The structure of a novel insect peptide explains its Ca²⁺ channel blocking and antifungal activities

Diapause-specific peptide (DSP), derived from the leaf beetle, inhibits Ca²⁺ channels and has antifungal activity. DSP acts on chromaffin cells of the adrenal medulla in a fashion similar to that of ω-conotoxin GVIA, a well-known neurotoxic peptide, and blocks N-type voltage-dependent Ca²⁺ channels. However, the amino acid sequence of DSP has little homology with any other known Ca²⁺ channel blockers or antifungal peptides. In this paper, we analyzed the solution structure of DSP by using two-dimensional ¹H nuclear magnetic resonance and determined the pairing of half-cystine residues forming disulfide bonds.
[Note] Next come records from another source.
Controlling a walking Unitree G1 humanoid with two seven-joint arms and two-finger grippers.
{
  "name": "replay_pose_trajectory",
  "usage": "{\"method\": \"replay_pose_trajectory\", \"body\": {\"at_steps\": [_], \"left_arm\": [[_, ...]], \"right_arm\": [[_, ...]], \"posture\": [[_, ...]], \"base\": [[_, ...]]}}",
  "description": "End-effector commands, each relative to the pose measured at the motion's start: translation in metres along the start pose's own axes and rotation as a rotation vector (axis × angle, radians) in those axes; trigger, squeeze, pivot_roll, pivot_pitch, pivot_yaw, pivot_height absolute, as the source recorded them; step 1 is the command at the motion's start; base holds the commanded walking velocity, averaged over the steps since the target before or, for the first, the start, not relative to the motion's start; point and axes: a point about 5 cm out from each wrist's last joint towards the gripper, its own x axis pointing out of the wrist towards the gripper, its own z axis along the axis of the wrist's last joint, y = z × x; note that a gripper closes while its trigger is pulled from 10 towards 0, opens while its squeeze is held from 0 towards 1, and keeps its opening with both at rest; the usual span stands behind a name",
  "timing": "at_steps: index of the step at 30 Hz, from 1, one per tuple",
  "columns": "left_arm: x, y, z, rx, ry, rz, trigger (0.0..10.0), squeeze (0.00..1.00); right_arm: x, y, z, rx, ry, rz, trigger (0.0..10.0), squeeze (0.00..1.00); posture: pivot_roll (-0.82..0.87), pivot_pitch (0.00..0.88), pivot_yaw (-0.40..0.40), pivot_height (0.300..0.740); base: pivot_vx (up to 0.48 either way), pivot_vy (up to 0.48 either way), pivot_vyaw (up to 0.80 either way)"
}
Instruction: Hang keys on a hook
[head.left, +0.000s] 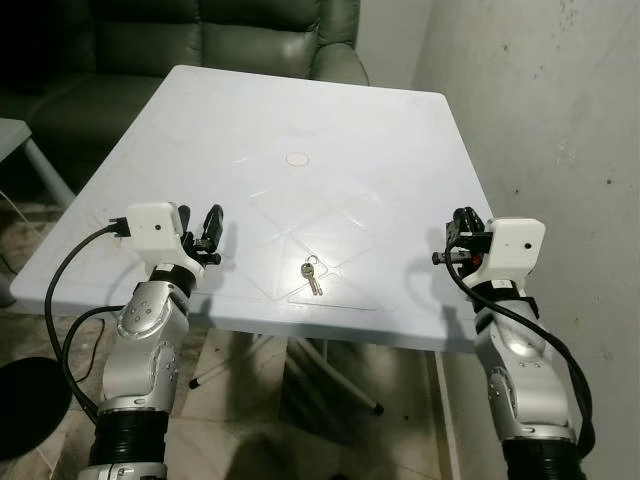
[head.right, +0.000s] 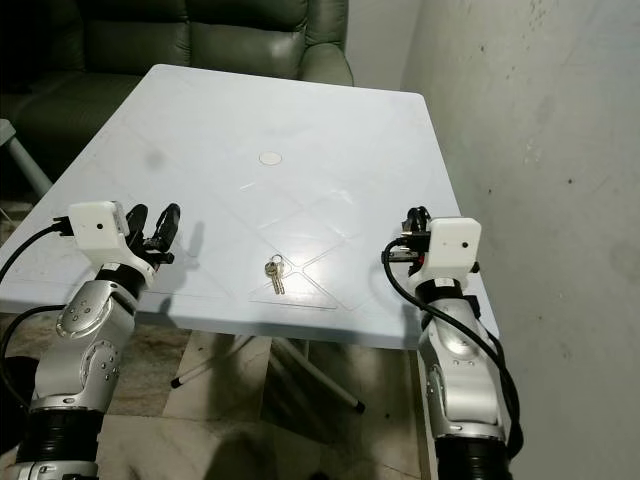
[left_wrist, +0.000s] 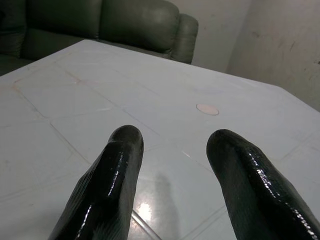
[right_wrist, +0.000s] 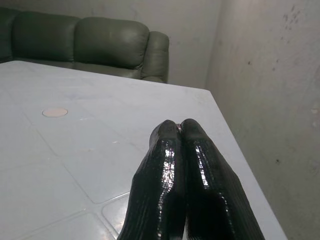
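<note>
One table (head.left: 300, 120), one sofa (head.left: 200, 40), two keys (head.left: 312, 274)

Plain home room: dark green leather sofa (head.left: 200, 40) beyond white plastic table (head.left: 300, 120), bare plaster wall (head.left: 560, 120) right.

White plastic table (head.left: 300, 110) with a diamond pattern moulded in and a round cap (head.left: 298, 158) dead centre. Dark green leather sofa (head.left: 200, 40) right behind it, scuffed grey wall (head.left: 560, 120) alongside, tiled floor (head.left: 250, 420) underneath.
</note>
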Motion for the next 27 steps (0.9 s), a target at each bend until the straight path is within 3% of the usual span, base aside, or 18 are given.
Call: {"method": "replay_pose_trajectory", "body": {"at_steps": [1,9,15,27], "left_arm": [[0.003,-0.001,0.001,0.008,0.004,-0.004,10.0,0.0],[0.002,-0.001,0.001,0.016,-0.011,-0.02,10.0,0.0],[-0.001,-0.011,0.009,0.021,-0.083,-0.103,10.0,0.0],[0.002,-0.008,0.009,0.004,-0.075,-0.099,10.0,0.0]], "right_arm": [[0.003,-0.003,0.002,-0.02,-0.003,-0.009,10.0,0.0],[0.002,-0.006,0.0,-0.043,0.015,-0.02,10.0,0.0],[0.004,-0.007,0.0,-0.06,0.017,-0.009,10.0,0.0],[0.007,-0.01,0.0,-0.071,0.016,-0.012,10.0,0.0]], "posture": [[0.01,0.016,-0.043,0.74],[0.01,0.015,-0.046,0.74],[0.02,0.013,-0.05,0.74],[0.02,0.016,-0.048,0.74]], "base": [[0.0,0.0,0.0],[0.0,0.0,0.0],[0.0,0.0,0.0],[0.0,0.03,0.0]]}}
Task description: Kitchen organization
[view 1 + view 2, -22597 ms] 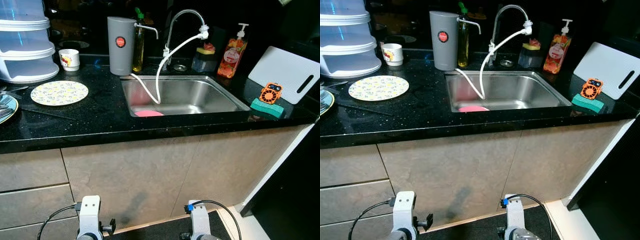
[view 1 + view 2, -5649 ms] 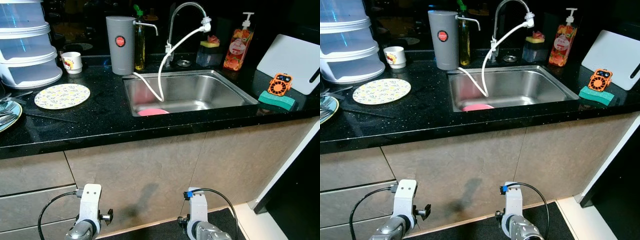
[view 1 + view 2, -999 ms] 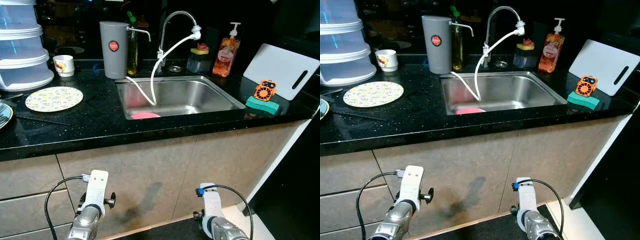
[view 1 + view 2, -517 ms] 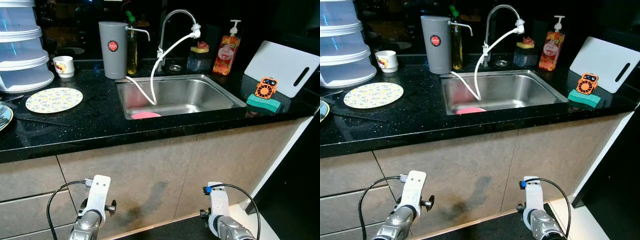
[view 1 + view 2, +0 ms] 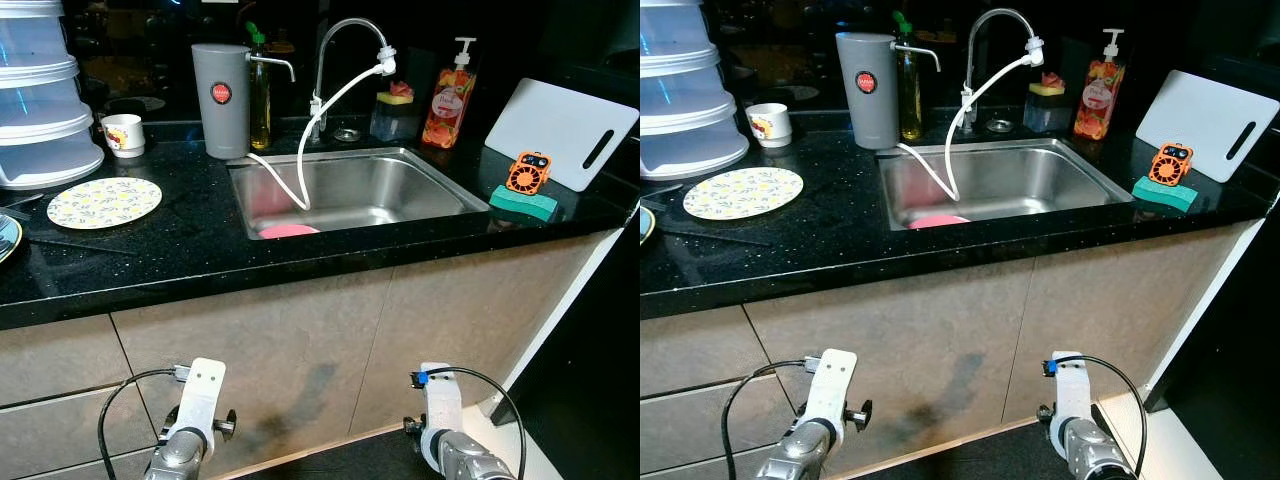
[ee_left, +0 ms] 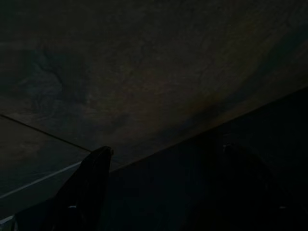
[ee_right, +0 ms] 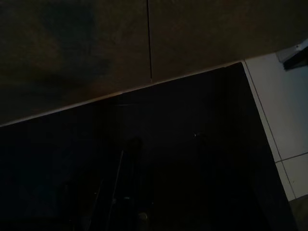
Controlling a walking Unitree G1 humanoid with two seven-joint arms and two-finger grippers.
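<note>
Facing the black speckled stone bench (image 5: 200, 240), both arms hang low before the beige cabinet fronts (image 5: 300, 360); whether either arm's fingers are apart or together, I cannot tell. One steel sink (image 5: 430, 195) holds one pink dish (image 5: 288, 230) at 6 o'clock in its basin. One grey canister (image 5: 220, 100) bears a red round label, unreadable. One yellow-patterned round plate (image 5: 104, 203) lies at 9 o'clock of the sink. One white cutting board (image 5: 560, 130) leans at 3 o'clock.

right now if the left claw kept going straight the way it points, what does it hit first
Probably the lower cabinet front. The left wrist view is very dark, but its two black fingers point at that mottled panel, close to where it meets the dark floor. Depth is unclear, so it might strike the floor edge instead.
</note>
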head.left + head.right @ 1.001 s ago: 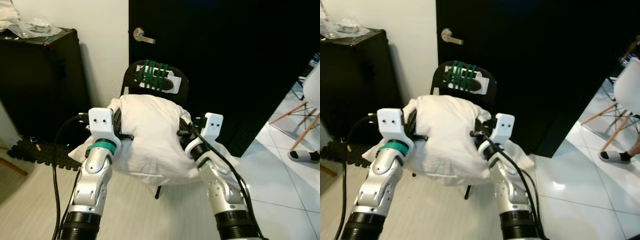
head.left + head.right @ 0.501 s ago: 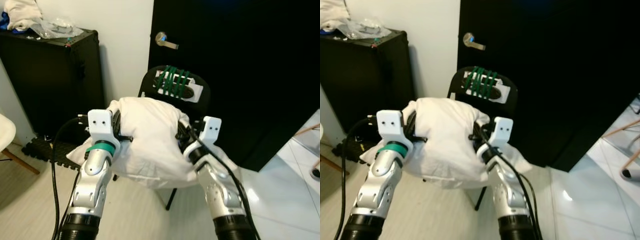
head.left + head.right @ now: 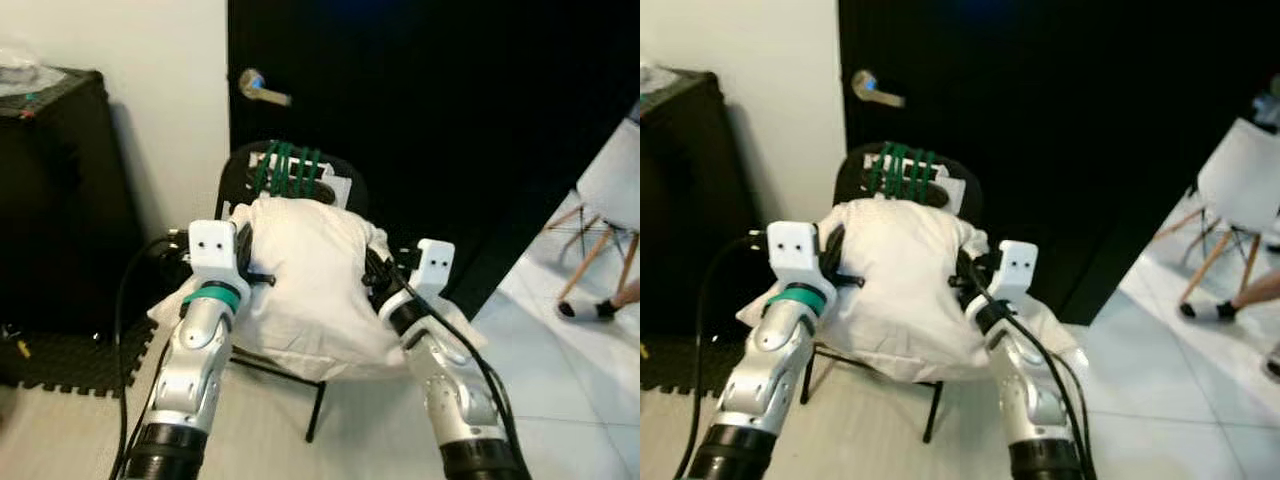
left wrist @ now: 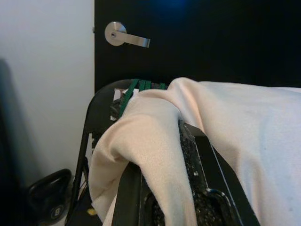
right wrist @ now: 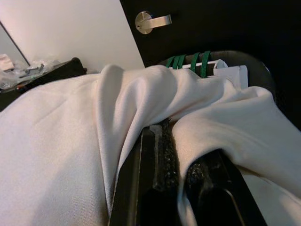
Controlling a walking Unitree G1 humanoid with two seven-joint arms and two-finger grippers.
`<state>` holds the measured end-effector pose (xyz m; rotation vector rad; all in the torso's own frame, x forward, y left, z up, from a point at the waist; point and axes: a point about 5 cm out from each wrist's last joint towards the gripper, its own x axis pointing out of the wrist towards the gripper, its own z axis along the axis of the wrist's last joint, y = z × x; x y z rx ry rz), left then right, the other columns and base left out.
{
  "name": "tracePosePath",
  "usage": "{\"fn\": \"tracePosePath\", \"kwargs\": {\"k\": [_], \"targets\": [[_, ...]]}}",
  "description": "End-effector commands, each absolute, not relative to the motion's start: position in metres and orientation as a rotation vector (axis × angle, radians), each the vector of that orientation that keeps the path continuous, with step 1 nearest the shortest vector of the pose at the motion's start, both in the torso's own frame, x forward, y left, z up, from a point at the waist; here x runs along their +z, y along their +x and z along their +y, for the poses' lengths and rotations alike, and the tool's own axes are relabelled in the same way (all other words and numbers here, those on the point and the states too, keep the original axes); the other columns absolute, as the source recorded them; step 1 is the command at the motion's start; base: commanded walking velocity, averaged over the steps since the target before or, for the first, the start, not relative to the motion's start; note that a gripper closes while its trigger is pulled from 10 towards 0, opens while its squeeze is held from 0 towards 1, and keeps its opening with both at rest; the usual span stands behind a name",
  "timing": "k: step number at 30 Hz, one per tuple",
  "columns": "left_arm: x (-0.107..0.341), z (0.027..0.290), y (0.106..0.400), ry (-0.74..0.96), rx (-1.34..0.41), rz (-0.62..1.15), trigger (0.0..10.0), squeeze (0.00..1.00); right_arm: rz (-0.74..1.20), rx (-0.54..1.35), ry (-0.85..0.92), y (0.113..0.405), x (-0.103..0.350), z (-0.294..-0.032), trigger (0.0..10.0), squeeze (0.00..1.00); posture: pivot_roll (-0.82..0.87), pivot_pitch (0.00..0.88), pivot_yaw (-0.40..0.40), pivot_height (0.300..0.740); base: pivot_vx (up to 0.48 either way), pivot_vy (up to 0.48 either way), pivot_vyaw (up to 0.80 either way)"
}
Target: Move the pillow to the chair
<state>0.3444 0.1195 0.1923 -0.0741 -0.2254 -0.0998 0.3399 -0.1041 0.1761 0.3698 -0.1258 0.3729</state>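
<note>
The chair (image 3: 285,175) now sits closer ahead. Left gripper (image 3: 243,262) and right gripper (image 3: 378,275) pinch the pillow (image 3: 305,270), held just above its seat; lowering and release remain.

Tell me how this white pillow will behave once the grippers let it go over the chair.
The pillow looks soft and floppy: it sags between the left gripper and right gripper. Probably light. It may slump over the chair seat edge.
</note>
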Motion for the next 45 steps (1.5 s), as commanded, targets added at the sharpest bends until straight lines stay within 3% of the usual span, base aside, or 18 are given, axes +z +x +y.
{"fn": "tracePosePath", "kwargs": {"k": [1, 45], "targets": [[0.2018, 0.1069, 0.3445, -0.065, -0.152, -0.267, 10.0, 0.00, -0.181, 0.430, 0.350, 0.3385, 0.1890, -0.0952, 10.0, 0.00, -0.04, 0.000, 0.000, 0.740, 0.315, 0.000, 0.00], [0.2051, 0.1101, 0.3474, -0.072, -0.159, -0.283, 10.0, 0.00, -0.197, 0.445, 0.354, 0.3437, 0.1962, -0.0894, 10.0, 0.00, -0.03, 0.000, -0.002, 0.740, 0.336, 0.000, -0.06]]}}
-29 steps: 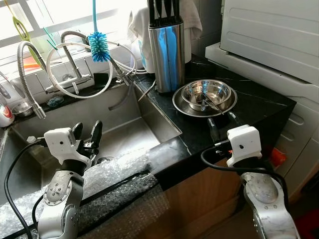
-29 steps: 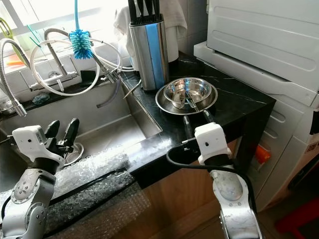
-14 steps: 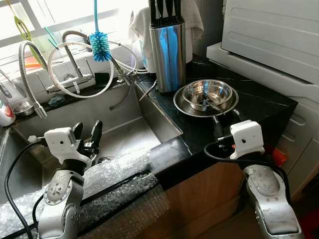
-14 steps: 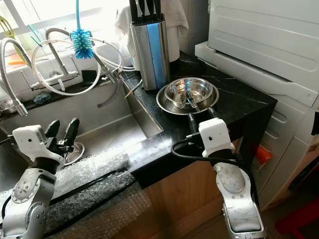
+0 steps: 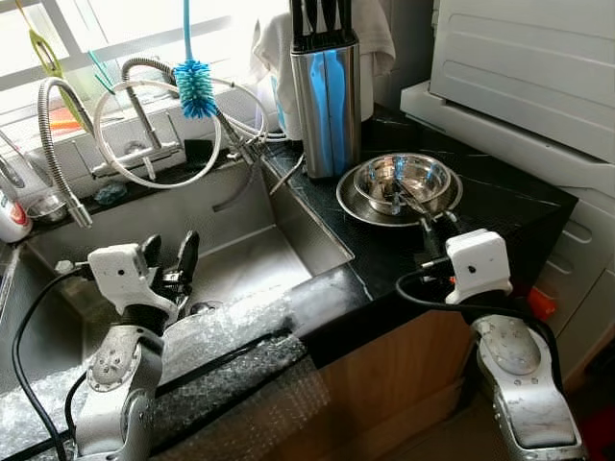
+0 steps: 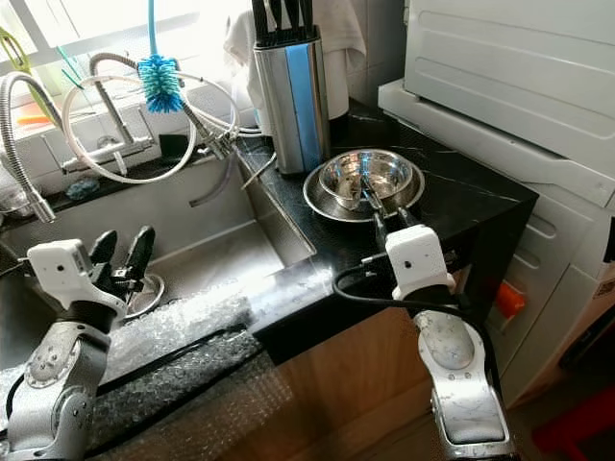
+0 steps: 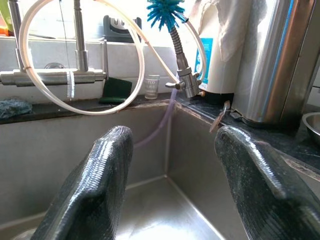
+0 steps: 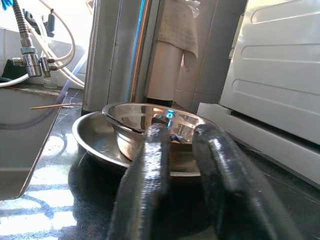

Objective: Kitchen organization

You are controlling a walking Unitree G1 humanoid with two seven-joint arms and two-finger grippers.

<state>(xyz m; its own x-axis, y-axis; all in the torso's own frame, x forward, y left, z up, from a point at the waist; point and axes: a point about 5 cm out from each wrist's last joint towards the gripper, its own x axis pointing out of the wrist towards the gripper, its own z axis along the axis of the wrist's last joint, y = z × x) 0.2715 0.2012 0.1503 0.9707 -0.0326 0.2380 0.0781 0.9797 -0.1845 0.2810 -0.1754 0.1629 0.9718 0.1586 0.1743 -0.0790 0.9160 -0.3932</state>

The arrangement of the three disulfide bridges in DSP was distinct from that of other antifungal peptides and conotoxins. The overall structure of DSP is compact due in part to the three disulfide bridges and, interestingly, is very similar to those of the insect- and plant-derived antifungal peptides. On the other hand, the disulfide arrangement and the three-dimensional structure of DSP and GVIA are not similar. Nevertheless, some surface residues of DSP superimpose on the key functional residues of GVIA. This homologous distribution of hydrophobic and charged side chains may result in the functional similarity between DSP and GVIA. Thus, we propose here that the three-dimensional structure of DSP can explain its dual function as a Ca²⁺ channel blocker and antifungal peptide.